Does your computer, Facebook profile, or email account feel a little off lately? Are things not exactly as you left them, with Messenger replies from unknown people, sketchy emails, and maybe even weird purchases on your Amazon account or PayPal? These are all telltale signs that you’ve been hacked. It’s a scary thing knowing someone has breached your own personal digital privacy, and it can be confusing and just plain creepy, too. Here’s how to tell if you’ve been hacked and the very next steps you should take.

If you notice any of these things, you should automatically assume the worst:

Sent emails that you know you didn’t send – Hackers who discover your email password can use your digital identity to try to trick your loved ones, coworkers, and others into divulging information that will put you and your loved ones at risk.

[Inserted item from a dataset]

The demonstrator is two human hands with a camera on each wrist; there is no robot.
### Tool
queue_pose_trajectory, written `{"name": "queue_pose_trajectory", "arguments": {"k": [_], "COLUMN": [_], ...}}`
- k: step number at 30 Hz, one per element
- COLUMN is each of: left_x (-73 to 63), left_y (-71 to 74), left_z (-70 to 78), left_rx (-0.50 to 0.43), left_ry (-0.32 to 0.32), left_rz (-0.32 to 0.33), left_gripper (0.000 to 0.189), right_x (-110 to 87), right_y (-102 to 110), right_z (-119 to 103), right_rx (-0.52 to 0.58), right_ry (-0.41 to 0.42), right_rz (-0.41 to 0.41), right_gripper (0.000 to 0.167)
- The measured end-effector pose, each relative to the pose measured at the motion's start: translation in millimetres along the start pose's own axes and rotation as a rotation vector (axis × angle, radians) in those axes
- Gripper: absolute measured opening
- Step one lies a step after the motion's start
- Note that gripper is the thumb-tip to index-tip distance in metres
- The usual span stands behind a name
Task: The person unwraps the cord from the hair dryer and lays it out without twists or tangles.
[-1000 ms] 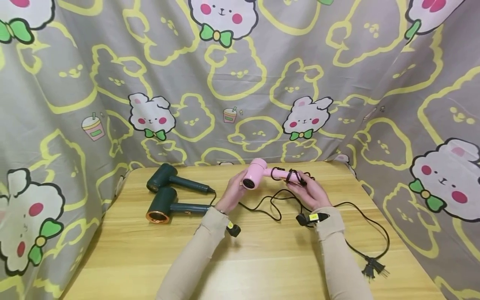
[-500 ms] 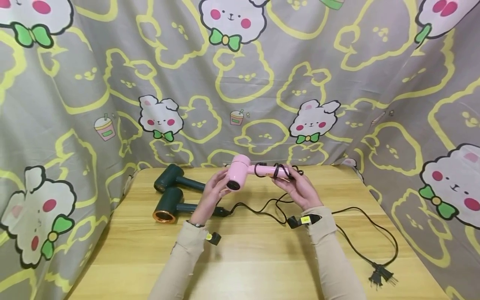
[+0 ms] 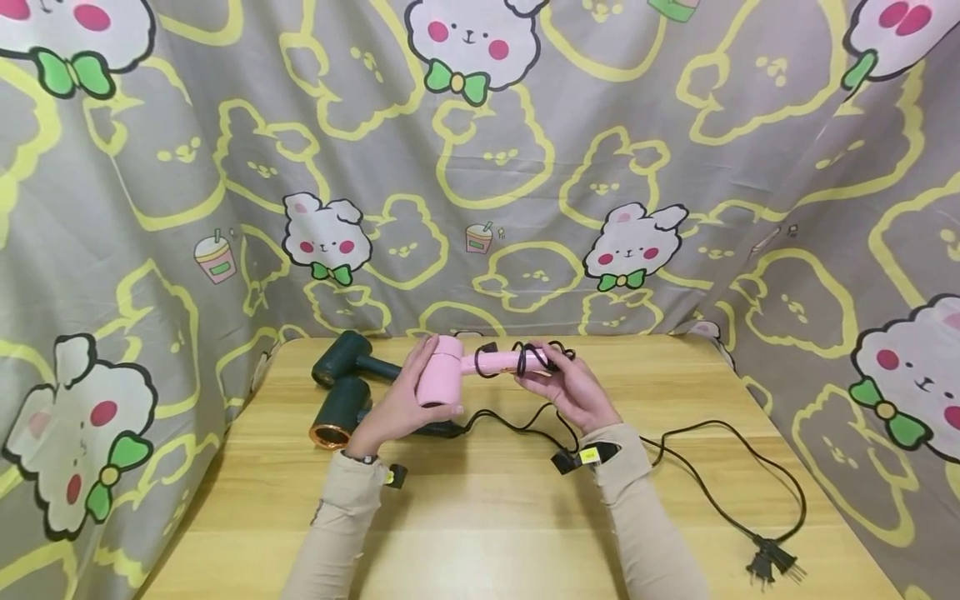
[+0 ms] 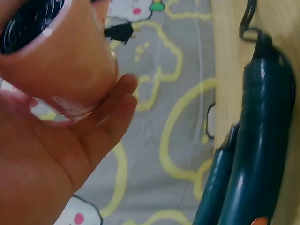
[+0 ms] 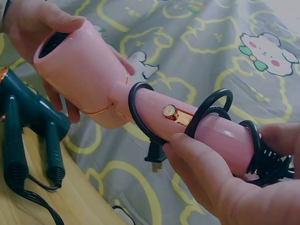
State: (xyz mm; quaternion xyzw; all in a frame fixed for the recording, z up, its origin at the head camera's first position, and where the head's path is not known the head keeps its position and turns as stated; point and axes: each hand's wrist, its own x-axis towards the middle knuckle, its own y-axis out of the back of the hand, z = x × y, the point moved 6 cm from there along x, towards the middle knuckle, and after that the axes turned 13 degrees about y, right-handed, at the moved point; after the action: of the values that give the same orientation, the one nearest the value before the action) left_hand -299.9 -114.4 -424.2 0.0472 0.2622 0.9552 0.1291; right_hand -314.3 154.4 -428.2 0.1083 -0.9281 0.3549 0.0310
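Observation:
A pink hair dryer (image 3: 440, 375) is held above the table between both hands, its handle pointing right. My left hand (image 3: 397, 408) grips the barrel, thumb by the front opening and fingers around the far side. My right hand (image 3: 573, 392) holds the handle near its end. A black cord (image 5: 135, 112) winds around this handle, and its plug (image 5: 154, 153) dangles below in the right wrist view. A gold switch (image 5: 169, 111) faces up on the handle. To the left lie two dark green hair dryers, one (image 3: 341, 358) behind the copper-rimmed one (image 3: 341, 410), partly hidden by my left hand.
Black cords (image 3: 802, 500) run from the green dryers across the wooden table (image 3: 480, 525) to two plugs (image 3: 772, 560) near the right edge. A patterned curtain (image 3: 495, 175) encloses the back and both sides.
Both hands have moved left with the pink hair dryer and, most recently, slightly down. My left hand has shifted its hold, thumb now under the barrel's front. The green dryers stay put.

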Motion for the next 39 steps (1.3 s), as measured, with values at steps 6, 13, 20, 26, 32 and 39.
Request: {"name": "queue_pose_trajectory", "arguments": {"k": [6,13,20,26,32,39], "left_x": [-4.6,-9.9,-7.7,-8.7,-14.4,-18.0], "left_y": [7.6,10.6,15.1,19.5,27.2,31.0], "left_z": [-0.2,0.4,-1.5,-6.3,-4.4,-2.8], "left_rx": [0.164,0.273,0.315,0.296,0.258,0.21], "left_ry": [-0.016,-0.003,-0.028,-0.036,-0.052,-0.057], "left_rz": [-0.007,-0.005,0.033,-0.033,-0.059,-0.072], "left_gripper": [0.124,0.13,0.108,0.098,0.092,0.092], "right_x": [1.4,3.5,4.2,-2.0,-7.8,-0.6], "right_y": [-3.3,-2.5,-1.0,0.7,-4.0,10.5], "right_z": [13.9,23.0,27.3,28.3,18.3,13.1], "right_rx": [-0.024,-0.001,-0.021,-0.064,-0.062,-0.101], "right_ry": [-0.02,-0.053,-0.098,-0.146,-0.089,-0.06], "right_rz": [-0.03,-0.02,-0.061,-0.194,-0.48,-0.384], "right_gripper": [0.032,0.029,0.041,0.042,0.051,0.057]}}
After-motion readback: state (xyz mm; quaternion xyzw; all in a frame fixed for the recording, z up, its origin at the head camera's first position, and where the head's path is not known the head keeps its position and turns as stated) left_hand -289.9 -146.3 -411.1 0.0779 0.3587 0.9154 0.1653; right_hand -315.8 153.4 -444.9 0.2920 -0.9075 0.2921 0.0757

If you notice an email in your outbox that you absolutely know you didn’t send, there’s a good chance someone found their way in.

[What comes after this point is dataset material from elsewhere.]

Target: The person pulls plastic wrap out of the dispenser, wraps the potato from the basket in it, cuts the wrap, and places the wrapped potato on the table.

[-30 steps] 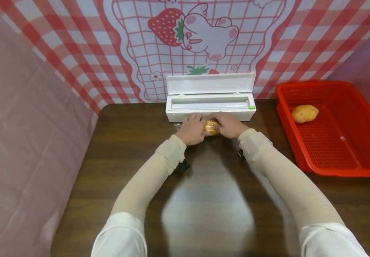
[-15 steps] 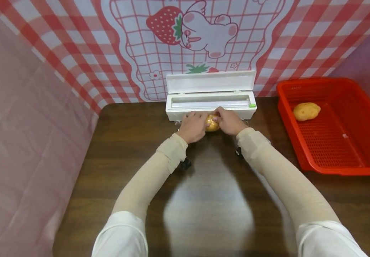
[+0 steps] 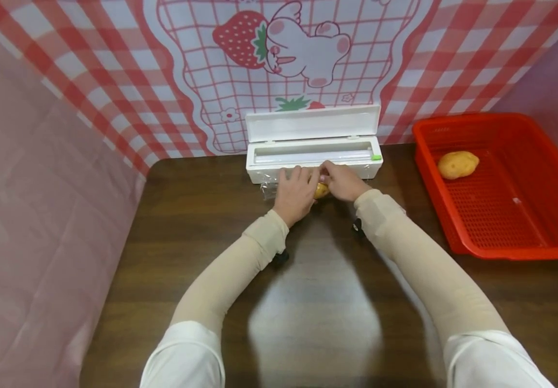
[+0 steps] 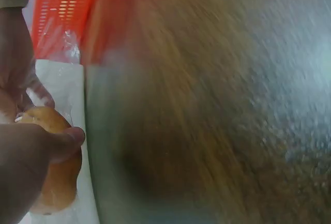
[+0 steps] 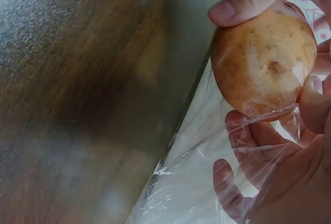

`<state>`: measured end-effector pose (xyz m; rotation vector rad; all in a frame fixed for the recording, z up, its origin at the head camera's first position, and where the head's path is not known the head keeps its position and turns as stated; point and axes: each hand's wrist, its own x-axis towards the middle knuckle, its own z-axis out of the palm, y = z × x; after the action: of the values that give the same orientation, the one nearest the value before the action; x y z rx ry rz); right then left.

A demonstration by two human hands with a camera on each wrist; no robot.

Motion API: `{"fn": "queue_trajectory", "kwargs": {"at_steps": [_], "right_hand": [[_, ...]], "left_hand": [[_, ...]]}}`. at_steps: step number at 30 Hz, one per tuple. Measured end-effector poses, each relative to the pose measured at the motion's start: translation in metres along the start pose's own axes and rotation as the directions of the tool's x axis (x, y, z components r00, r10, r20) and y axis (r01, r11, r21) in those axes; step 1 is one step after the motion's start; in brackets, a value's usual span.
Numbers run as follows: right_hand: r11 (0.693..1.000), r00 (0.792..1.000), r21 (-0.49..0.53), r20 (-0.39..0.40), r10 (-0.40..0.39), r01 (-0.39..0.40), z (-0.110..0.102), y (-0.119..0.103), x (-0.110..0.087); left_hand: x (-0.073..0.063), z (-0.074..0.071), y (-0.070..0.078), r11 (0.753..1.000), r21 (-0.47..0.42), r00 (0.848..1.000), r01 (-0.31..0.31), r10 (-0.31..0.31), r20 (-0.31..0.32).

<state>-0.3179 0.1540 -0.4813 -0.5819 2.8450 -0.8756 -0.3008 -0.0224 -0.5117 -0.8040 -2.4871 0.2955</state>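
Observation:
A potato (image 3: 321, 190) with clear cling film over it is held at the front of a white cling film box (image 3: 312, 126), its lid raised. My left hand (image 3: 294, 195) grips the potato, and its thumb (image 5: 227, 12) presses the upper side in the right wrist view. On the other side, my right hand (image 3: 347, 183) pinches the cling film (image 5: 191, 167) close to the potato's end. Its fingers spread behind the stretched film. Loose film also pokes out left of my left hand. In the head view both hands partly hide the potato.
A red plastic basket (image 3: 453, 229) stands on the right with another potato (image 3: 458, 164) inside. Behind the box rises a red checked cloth (image 3: 114, 70). A pink cloth (image 3: 32, 226) borders the brown wooden table (image 3: 162, 231) on the left.
My left hand has turned and slid over the potato, covering more of it in the head view. More film shows at its left. The right hand stays nearly in place.

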Motion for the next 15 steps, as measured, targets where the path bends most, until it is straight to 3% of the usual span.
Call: {"fn": "queue_trajectory", "kwargs": {"at_steps": [3, 8, 15], "right_hand": [[1.000, 1.000, 0.015, -0.016, -0.005, 0.006, 0.003, 0.002, -0.002], [0.998, 0.994, 0.041, -0.106, -0.039, 0.044, 0.015, 0.008, -0.007], [0.979, 0.982, -0.203, -0.182, -0.056, 0.018, 0.022, 0.005, -0.021]], "left_hand": [[-0.001, 0.003, -0.001, 0.998, 0.026, 0.997, -0.052, 0.053, -0.063], [-0.001, 0.009, -0.005, 0.994, 0.026, 0.991, -0.108, 0.109, -0.077], [0.000, 0.013, -0.007, 0.992, 0.027, 0.989, -0.120, 0.122, -0.084]]}}
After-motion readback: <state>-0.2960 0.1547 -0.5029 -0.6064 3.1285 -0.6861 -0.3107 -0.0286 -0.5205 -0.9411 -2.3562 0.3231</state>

Next step: Immediately change your email password as well as the password of any account that used the same login information, no matter how obscure you think it is. If they have a username and password for one site, hackers will try that same information everywhere else. Don’t click on any email links, but if the hacker was communicating with people you know, be sure to alert them that it wasn’t you who sent the messages.

Facebook or Twitter posts that you didn’t make – If a hacker is simply trying to cause grief they might try to break into your social media accounts. When this happens, they can post whatever they want, causing unwanted drama in your life and potentially even ruining relationships with friends or coworkers. They might also try to use your account to get information on other people in the hopes of hacking them as well.

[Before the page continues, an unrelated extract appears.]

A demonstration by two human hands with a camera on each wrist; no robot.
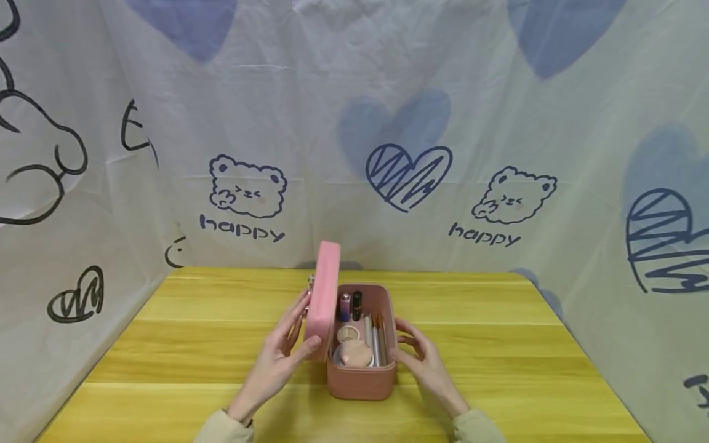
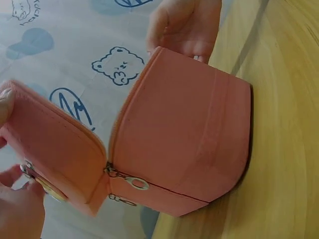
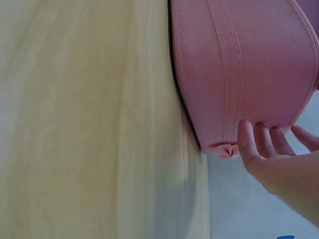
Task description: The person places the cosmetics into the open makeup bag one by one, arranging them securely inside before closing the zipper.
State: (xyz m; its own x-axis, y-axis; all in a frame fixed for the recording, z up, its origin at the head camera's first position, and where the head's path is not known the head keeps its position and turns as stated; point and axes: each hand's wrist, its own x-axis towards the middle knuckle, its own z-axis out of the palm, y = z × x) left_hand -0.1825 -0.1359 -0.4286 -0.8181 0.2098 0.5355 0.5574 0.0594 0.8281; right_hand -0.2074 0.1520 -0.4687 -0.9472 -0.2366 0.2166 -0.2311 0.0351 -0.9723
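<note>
A pink zip-up makeup case [image 1: 361, 383] stands on the table with its lid [image 1: 324, 295] raised upright on the left. My left hand [image 1: 279, 354] grips the lid, thumb on its near edge and fingers on its outer face by the metal-fitted handle [image 2: 50, 189]. My right hand [image 1: 423, 363] rests its fingers on the case's right wall, the thumb at the rim. Inside lie a round beige puff [image 1: 356, 353], a smaller round compact [image 1: 348, 334], several slim brushes or pencils [image 1: 376, 341], a purple-blue tube [image 1: 345, 306] and a black tube [image 1: 357, 305].
The case sits on a yellow wood-grain table [image 1: 471, 320]. Behind it and at both sides hangs a white cloth [image 1: 332, 203] printed with hearts and bears. Two zip pulls [image 2: 137, 183] dangle at the case's hinge-side corner.
</note>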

Next step: Change your social media passwords without hesitation. Delete all messages or notes that you didn’t write yourself and post an explanation so that all of your contacts know what is really going on. Change your email password as well, just to be thorough, as well as any other accounts that used the same login details.

Password changes that you didn’t do – One of the first things a hacker will do once they breach one of your online accounts (be it Facebook, your email, Amazon, or anything else) is to try to change the password so that you can’t get back in. If you see emails or app notifications telling you that a password was changed but you know you didn’t do it, assume that someone with bad intentions did.

Next step: Try to log into the accounts in question and change the passwords to something completely new. If you can’t log in, go through the steps to reset your password, which usually includes clicking on confirmation link in your email to prove you are who you say you are. While you’re at it, change your email password as well.

Money transfers or purchases that you don’t recognize – It’s no surprise that Paypal, Amazon, and personal bank accounts are a big target for hackers, and if you see a transaction that you didn’t do yourself you should be on high alert.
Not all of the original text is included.